1970-75 Vincent Thompson High School, Exeter: CSE grade 1’s in English,
Maths, Geography, Art, Design Studies; ‘O’ level English Language grade C.
1975-77 Exeter College, Exeter: ‘A’ level grade C in Photography, ‘O’ level
Geology grade C.
1978-80 Devon Area Health Authority, Exeter: Clerical Officer; banking and
management accounting, salaries and wages.
1980-82 Exeter College, Exeter: ‘A’ level Communication Studies grade C,
Business Studies grade D; BEC National Certificate in Business Studies, with
Distinction.

1982 (six months unemployed)
1983 Chateau Brandeau, Castillon, France: viticulture and animal husbandry.
1983-86 University of Bath: B.Sc (Hons) First Class in Sociology with Industrial
Relations.
1986-87 University of Bath: postgraduate research into Small Businesses.
1987 (first admission to a psychiatric hospital, nine months unemployed)
1988 Stourbridge College of Technology: introduction to teaching in Further
Education.

1988-89 Solihull College of Technology: part-time Lecturer; ‘A’ level Sociology, GCSE Business Studies.
1989 (nine months unemployed)
1989-90 Birmingham MIND: Volunteer; day-centre for long term mentally ill.
1990-91 North Birmingham Health Authority: Student Mental Nurse.
1991 (second and third admissions to psychiatric hospital)
1991-94 (unemployed)
1994 (fourth and fifth admissions to psychiatric hospital; diagnosed with Manic
Depression [Bipolar Affective Disorder])

1995 - 2011 (living on Income Support and disability benefits)
2005 (sixth admission to psychiatric hospital)
2006 - undertaking STR (support, time and recovery) Worker training (Devon Partnership NHS Trust/Community Care Trust)
2007 MDF: The Bi-polar Organisation; recovery, self management and life skills
course.
2007 - co-author of Making A Change (booklet on Involvement for NHS South
West PPI Learning and Development Project).

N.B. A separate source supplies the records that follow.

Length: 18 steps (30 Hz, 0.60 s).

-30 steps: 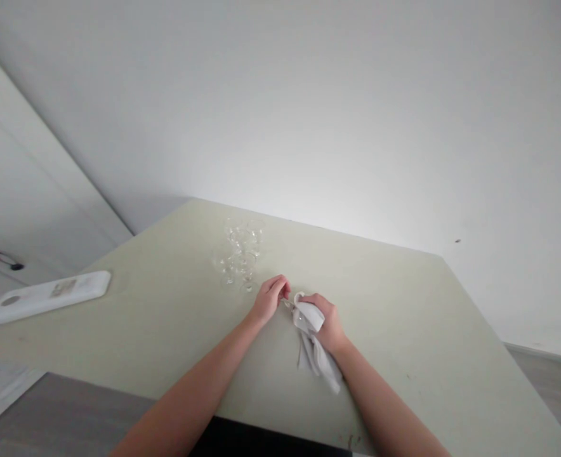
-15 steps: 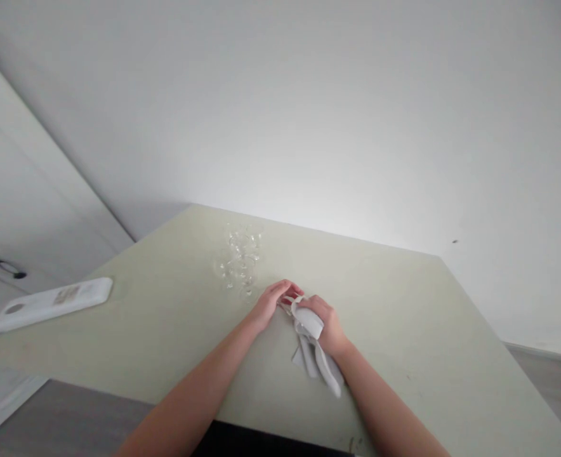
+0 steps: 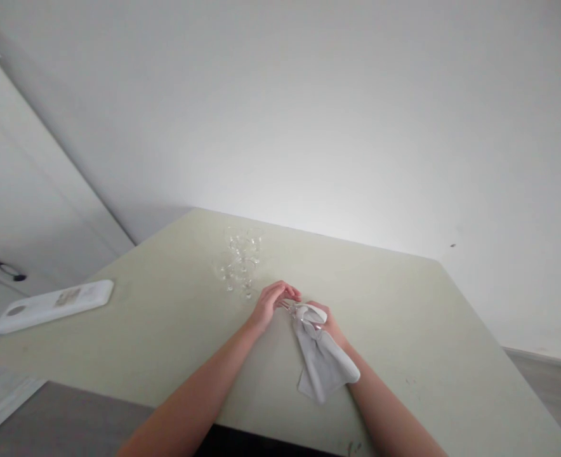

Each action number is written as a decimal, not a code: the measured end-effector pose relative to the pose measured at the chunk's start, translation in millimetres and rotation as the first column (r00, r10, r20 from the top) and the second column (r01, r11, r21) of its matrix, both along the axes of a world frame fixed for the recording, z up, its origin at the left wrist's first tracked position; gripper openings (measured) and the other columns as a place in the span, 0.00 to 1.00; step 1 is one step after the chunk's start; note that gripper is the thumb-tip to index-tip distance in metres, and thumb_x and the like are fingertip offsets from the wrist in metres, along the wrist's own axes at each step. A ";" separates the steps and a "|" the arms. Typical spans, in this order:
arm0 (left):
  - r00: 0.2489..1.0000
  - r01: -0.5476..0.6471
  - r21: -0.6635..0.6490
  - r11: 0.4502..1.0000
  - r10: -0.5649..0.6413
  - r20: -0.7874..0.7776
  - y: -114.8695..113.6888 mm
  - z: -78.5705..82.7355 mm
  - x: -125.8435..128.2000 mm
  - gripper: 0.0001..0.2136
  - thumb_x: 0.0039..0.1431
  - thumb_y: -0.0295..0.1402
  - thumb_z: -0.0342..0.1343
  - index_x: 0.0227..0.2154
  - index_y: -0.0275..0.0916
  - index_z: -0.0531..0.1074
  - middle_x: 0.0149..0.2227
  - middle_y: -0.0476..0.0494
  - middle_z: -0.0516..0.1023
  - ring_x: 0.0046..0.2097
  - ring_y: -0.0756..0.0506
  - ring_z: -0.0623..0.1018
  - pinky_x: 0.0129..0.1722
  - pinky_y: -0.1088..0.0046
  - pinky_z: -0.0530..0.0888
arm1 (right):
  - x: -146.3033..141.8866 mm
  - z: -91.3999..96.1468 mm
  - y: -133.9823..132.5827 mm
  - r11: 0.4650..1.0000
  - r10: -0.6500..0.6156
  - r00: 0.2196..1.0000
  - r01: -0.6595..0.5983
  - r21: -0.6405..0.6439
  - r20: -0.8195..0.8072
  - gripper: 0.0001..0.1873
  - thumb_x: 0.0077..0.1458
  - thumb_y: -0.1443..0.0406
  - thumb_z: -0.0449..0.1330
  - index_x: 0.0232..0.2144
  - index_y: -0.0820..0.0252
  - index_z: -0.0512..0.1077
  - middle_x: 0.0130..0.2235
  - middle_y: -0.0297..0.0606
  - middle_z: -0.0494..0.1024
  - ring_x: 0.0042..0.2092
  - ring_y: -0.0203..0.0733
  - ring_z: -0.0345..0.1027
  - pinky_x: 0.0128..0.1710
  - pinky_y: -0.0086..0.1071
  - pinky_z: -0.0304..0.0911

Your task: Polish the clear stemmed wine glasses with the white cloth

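Note:
Near the middle of the table, my left hand (image 3: 271, 302) curls its fingers around a clear glass (image 3: 290, 308), largely hidden by the fingers and by the cloth. Just to its right, my right hand (image 3: 332, 326) grips a light grey cloth (image 3: 327, 367) against the same glass. The cloth's loose end hangs down over the right wrist toward the tabletop. Beyond my left hand, several clear stemmed glasses (image 3: 242, 255) stand close together; their outlines are faint and overlap.
A pale greenish table (image 3: 385, 292) spans the view, with a white wall (image 3: 337, 127) behind it. At the left edge of the table lies a long white device-like object (image 3: 56, 306) bearing a label. Beside that is a white cabinet (image 3: 33, 190) with a dark handle (image 3: 2, 268).
The cloth has turned in my right hand; its loose end now spreads wider and farther right. My right fingers have gone mostly behind it. My left hand stays nearly in place.

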<state>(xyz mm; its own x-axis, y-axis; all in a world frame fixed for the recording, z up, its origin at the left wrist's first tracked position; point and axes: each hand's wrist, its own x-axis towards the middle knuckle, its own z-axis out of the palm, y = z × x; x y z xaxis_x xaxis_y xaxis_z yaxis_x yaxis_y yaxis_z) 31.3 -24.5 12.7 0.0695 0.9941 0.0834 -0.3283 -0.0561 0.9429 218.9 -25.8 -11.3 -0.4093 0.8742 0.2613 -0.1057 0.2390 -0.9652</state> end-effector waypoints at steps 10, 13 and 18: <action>1.000 -0.012 -0.158 0.987 0.015 0.019 4.9 -1.3 2.1 0.14 0.53 0.45 0.57 0.26 0.36 0.72 0.29 0.41 0.82 0.32 0.44 0.80 0.28 0.74 0.70 | -3.0 1.5 -6.3 0.992 -0.001 0.994 -0.013 0.127 0.111 0.17 0.48 0.64 0.66 0.43 0.59 0.77 0.41 0.42 0.83 0.42 0.45 0.76 0.44 0.35 0.68; 1.000 -0.013 -0.160 0.987 0.015 0.010 4.3 -0.8 2.4 0.15 0.53 0.45 0.57 0.27 0.36 0.72 0.29 0.40 0.82 0.32 0.44 0.80 0.28 0.74 0.69 | -2.3 -2.2 -2.8 0.995 0.007 0.992 -0.019 0.093 0.125 0.14 0.47 0.65 0.65 0.40 0.60 0.77 0.38 0.41 0.84 0.38 0.44 0.76 0.40 0.33 0.68; 1.000 -0.002 -0.151 0.989 0.005 0.018 4.5 -0.1 2.2 0.15 0.54 0.45 0.56 0.27 0.36 0.72 0.28 0.41 0.82 0.31 0.44 0.80 0.29 0.74 0.70 | -1.8 -4.1 -1.2 0.996 -0.007 0.990 -0.005 0.085 0.139 0.13 0.46 0.67 0.64 0.38 0.60 0.77 0.37 0.40 0.83 0.37 0.43 0.75 0.38 0.32 0.67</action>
<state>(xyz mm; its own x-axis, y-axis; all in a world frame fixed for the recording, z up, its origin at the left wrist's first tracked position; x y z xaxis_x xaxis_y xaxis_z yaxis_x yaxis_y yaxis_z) 33.6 -20.0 12.6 0.0661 0.9956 -0.0665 -0.3455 0.0854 0.9345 217.2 -27.0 -15.4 -0.4457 0.8518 0.2752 0.0281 0.3206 -0.9468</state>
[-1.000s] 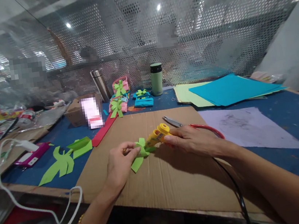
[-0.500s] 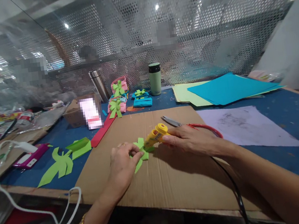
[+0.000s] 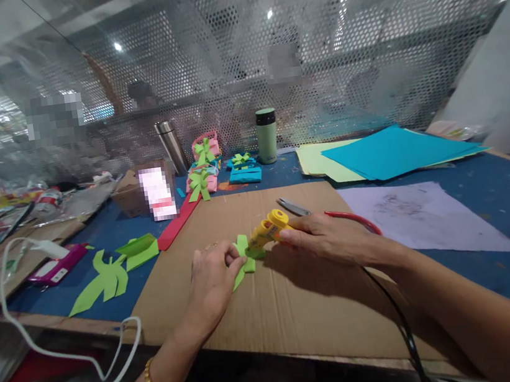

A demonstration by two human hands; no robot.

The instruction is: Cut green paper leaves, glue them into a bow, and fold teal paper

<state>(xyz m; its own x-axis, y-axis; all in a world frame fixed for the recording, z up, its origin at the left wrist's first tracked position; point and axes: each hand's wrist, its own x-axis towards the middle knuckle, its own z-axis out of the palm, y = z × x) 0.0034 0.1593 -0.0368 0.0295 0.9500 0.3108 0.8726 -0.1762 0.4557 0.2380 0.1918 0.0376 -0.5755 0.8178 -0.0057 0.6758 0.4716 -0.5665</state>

2007-10 University of Plymouth: M.Sc programme in Mental Health.
2007-10 member of Contract and Performance Review committee of Community Care Trust.
2008 - involved in the development of Broadhempston Community Woodland as a social enterprise.
2008-9 - member of Torbay, South and West Devon, Recovery and Independent Living Functional Implementation Group for Devon Partnership NHS Trust.
2008-9 - member of the Mental Health Network of the NIACE/LSC Partnership Programme
2011 (seventh admission to a psychiatric hospital)
2011- (no longer in receipt of state benefits, living off savings following death of older relatives)
2012 (eighth admission to a psychiatric hospital)
2014 (ninth admission to a psychiatric hospital)
2016 (tenth admission to a psychiatric hospital)

Current activity;


Mental health peer support and people watcher.

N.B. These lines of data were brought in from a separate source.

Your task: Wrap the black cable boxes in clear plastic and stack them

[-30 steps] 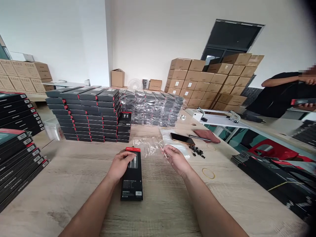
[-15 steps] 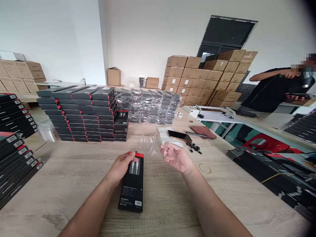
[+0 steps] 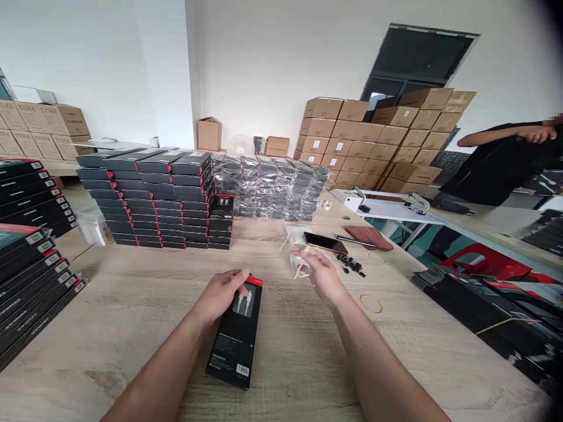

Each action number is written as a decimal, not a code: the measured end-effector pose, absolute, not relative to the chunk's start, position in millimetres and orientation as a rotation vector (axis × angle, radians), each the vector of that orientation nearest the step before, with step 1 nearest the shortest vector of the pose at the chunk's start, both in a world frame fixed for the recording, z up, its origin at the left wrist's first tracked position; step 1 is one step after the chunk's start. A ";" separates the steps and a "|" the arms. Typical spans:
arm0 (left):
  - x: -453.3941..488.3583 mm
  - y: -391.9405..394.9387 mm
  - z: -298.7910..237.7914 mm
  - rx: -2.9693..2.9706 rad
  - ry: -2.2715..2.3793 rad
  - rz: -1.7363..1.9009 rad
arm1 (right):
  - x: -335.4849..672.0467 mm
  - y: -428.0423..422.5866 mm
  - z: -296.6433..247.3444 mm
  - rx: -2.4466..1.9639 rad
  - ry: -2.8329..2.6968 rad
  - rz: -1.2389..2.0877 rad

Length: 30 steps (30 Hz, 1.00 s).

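A long black product box point(image 3: 235, 331) with a red top end lies on the wooden table point(image 3: 132, 316), tilted slightly to the left. My left hand point(image 3: 222, 292) rests on its upper end, fingers curled over the window with white cable plugs. My right hand point(image 3: 317, 269) is held just above the table to the right, fingers closed on a clear plastic bag point(image 3: 297, 252) that hangs bunched from them.
Stacks of black boxes point(image 3: 153, 199) and plastic-wrapped boxes point(image 3: 272, 187) stand behind. More black boxes sit at left point(image 3: 30, 275) and right point(image 3: 484, 316). A phone point(image 3: 325, 242), small black parts point(image 3: 352, 266), a rubber band point(image 3: 370, 303) and a person's arm point(image 3: 505, 138) are to the right.
My right hand has closed on the clear bag and lifted it off the table. My left hand has turned the box's lower end slightly to the left.
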<state>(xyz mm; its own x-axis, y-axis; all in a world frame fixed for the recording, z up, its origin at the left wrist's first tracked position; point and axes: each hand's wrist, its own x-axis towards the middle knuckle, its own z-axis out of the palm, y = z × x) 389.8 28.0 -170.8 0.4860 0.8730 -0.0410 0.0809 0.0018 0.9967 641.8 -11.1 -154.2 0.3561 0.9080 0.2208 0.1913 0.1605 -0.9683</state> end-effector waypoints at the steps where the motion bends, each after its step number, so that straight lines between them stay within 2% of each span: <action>1: 390.1 25.5 -168.9 1.460 0.880 0.763 | 629.3 -13.4 -153.4 -1.400 -1.279 0.599; 4: 391.7 19.2 -164.5 1.509 0.813 0.743 | 588.6 -21.6 -154.2 -1.544 -1.706 0.280; 7: 393.9 18.4 -165.2 1.512 0.730 0.697 | 558.9 -26.8 -157.1 -1.618 -1.911 0.116; 17: 395.1 27.6 -179.6 1.188 0.739 0.680 | 577.9 -25.7 -160.1 -1.550 -1.701 0.369; 21: 395.7 29.0 -180.9 1.163 0.753 0.725 | 580.1 -35.1 -147.7 -1.478 -1.867 0.485; 25: 394.0 30.1 -180.8 1.143 0.755 0.720 | 586.2 -36.6 -147.9 -1.441 -2.071 0.368; 28: 393.1 28.8 -177.1 1.173 0.724 0.686 | 591.6 -30.1 -156.3 -1.437 -1.941 0.234; 30: 392.9 27.0 -173.4 1.176 0.726 0.676 | 594.2 -27.6 -155.5 -1.361 -1.745 0.306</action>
<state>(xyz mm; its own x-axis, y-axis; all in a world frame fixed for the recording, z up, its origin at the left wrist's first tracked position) 392.9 27.0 -173.4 0.5978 0.7882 -0.1466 -0.0903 0.2479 0.9646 594.2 -27.6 -155.5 -0.0162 0.8768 0.4806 0.6612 0.3699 -0.6526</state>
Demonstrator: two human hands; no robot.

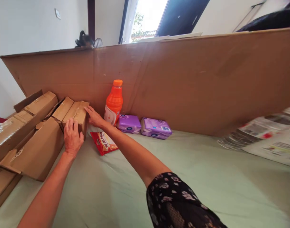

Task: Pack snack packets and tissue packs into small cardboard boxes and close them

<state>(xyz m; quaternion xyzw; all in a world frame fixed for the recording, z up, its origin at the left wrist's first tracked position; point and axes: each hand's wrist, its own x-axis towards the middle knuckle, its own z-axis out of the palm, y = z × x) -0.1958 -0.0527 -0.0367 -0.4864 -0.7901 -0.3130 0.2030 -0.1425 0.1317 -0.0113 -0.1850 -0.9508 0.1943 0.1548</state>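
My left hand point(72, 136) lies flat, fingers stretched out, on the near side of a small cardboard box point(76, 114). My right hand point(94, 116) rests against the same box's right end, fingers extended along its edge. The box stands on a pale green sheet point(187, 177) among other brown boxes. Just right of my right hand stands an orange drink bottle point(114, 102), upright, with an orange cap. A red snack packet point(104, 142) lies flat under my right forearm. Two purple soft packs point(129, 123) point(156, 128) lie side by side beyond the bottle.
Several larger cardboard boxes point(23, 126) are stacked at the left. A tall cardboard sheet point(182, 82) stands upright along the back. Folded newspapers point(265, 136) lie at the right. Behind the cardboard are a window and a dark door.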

Ongoing writing in addition to blogs;

I Know, Because I Was There; an essay comparing my recall of hospitalisation during a ‘psychotic episode’, with my health records obtained under the Data Protection Act.


Challenging Expertise - my misadventures in mental health education; which charts my experience of being a service user in education, undertaking training in mental health work, and on how academia (at all levels) trains its workforce and researches its subject.

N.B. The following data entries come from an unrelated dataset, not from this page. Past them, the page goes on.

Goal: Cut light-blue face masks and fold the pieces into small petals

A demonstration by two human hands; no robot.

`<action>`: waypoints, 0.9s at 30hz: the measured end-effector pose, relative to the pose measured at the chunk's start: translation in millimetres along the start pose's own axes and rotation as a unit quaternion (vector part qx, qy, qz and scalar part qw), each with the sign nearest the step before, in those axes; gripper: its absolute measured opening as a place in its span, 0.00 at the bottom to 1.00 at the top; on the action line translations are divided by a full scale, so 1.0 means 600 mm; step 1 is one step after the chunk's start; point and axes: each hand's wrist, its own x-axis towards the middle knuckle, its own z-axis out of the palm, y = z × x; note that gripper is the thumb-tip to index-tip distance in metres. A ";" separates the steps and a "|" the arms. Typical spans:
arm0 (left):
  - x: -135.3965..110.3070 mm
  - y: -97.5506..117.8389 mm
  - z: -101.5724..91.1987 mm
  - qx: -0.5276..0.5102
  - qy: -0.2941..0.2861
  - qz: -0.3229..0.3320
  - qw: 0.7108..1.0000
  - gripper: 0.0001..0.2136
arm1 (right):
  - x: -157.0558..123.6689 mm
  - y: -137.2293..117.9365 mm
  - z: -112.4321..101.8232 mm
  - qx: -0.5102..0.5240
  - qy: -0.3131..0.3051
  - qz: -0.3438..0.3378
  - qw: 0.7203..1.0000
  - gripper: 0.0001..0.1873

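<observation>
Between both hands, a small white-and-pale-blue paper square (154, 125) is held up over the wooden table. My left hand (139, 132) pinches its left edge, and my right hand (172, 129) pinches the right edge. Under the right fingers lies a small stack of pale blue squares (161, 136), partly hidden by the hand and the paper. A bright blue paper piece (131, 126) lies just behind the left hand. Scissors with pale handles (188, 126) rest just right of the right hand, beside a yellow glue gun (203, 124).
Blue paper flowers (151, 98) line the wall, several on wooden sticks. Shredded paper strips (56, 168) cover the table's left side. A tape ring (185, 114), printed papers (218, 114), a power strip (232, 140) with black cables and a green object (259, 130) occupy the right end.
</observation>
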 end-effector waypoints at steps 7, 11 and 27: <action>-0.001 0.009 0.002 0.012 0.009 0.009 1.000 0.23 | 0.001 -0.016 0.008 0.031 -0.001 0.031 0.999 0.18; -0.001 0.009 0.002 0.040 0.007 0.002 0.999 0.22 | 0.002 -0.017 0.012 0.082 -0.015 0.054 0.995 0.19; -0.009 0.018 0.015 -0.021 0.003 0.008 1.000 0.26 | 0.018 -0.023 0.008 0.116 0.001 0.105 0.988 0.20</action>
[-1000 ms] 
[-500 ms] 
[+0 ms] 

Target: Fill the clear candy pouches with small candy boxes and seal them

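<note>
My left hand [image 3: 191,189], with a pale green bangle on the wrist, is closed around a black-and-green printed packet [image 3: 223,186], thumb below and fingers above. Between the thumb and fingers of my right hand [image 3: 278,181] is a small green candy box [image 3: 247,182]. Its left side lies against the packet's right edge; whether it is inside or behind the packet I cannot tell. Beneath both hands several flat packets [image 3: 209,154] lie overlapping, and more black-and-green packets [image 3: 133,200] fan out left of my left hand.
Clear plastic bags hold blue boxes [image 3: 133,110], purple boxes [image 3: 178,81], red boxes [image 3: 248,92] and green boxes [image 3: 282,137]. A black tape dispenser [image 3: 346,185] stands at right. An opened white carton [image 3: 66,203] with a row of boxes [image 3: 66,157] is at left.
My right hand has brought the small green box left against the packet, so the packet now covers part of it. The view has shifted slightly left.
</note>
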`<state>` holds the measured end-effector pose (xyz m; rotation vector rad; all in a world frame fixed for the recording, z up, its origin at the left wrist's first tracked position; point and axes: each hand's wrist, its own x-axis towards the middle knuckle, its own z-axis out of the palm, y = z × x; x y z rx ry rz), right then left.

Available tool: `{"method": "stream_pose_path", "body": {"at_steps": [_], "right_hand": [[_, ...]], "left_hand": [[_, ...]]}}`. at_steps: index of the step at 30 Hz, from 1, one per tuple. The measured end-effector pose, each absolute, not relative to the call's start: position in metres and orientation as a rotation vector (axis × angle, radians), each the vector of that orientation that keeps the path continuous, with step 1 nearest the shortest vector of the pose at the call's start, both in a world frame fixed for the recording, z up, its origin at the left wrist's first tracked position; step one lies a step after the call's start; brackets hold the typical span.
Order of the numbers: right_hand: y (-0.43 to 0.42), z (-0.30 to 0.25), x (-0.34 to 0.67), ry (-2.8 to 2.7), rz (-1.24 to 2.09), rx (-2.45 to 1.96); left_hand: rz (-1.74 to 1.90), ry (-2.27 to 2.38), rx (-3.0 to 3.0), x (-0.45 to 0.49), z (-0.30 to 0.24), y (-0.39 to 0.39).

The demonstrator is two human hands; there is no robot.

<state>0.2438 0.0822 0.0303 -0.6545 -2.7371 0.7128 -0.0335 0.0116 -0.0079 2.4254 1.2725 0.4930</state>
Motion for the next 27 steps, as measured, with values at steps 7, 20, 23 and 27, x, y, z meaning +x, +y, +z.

Ways Of Being With - rethinking expertise in mental health; an extended essay using the concept of tacit knowledge to rethink skill and expertise in mental health practice.

The Sound Of Water – towards an ecotherapy. This piece is a critical exploration of the idea that there can be an ecopsychology and by extension, ecotherapy. It will include an application of the principles of Ways Of Being With.